◆ TASK BRIEF ◆
The whole listing is to be set down again without alteration.

◆ COLLECTED MATERIAL ◆
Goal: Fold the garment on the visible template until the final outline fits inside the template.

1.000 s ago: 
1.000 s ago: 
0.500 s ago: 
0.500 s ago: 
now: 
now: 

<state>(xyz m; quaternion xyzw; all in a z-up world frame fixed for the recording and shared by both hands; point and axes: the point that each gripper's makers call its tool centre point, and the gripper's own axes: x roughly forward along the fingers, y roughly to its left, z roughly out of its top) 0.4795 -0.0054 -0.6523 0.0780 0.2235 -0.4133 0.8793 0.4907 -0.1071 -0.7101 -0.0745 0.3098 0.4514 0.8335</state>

◆ ANSWER SECTION ◆
Goal: Fold the garment on the visible template until the final outline fits inside the template.

1.000 s ago: 
1.000 s ago: 
0.500 s ago: 
0.500 s ago: 
now: 
now: 

<state>(xyz m; quaternion xyzw; all in a z-up world frame fixed for the recording and shared by both hands; point and axes: the point that each gripper's makers call its tool centre point, and the gripper's own axes: x roughly forward along the fingers, y roughly to its left, z roughly out of its top) 0.4795 -0.0054 -0.6523 0.0780 0.2235 -0.4133 0.8793 0.4907 -0.1071 -0.7101 -0.0745 0.3098 0.4514 0.8335</state>

A complete answer has now been given.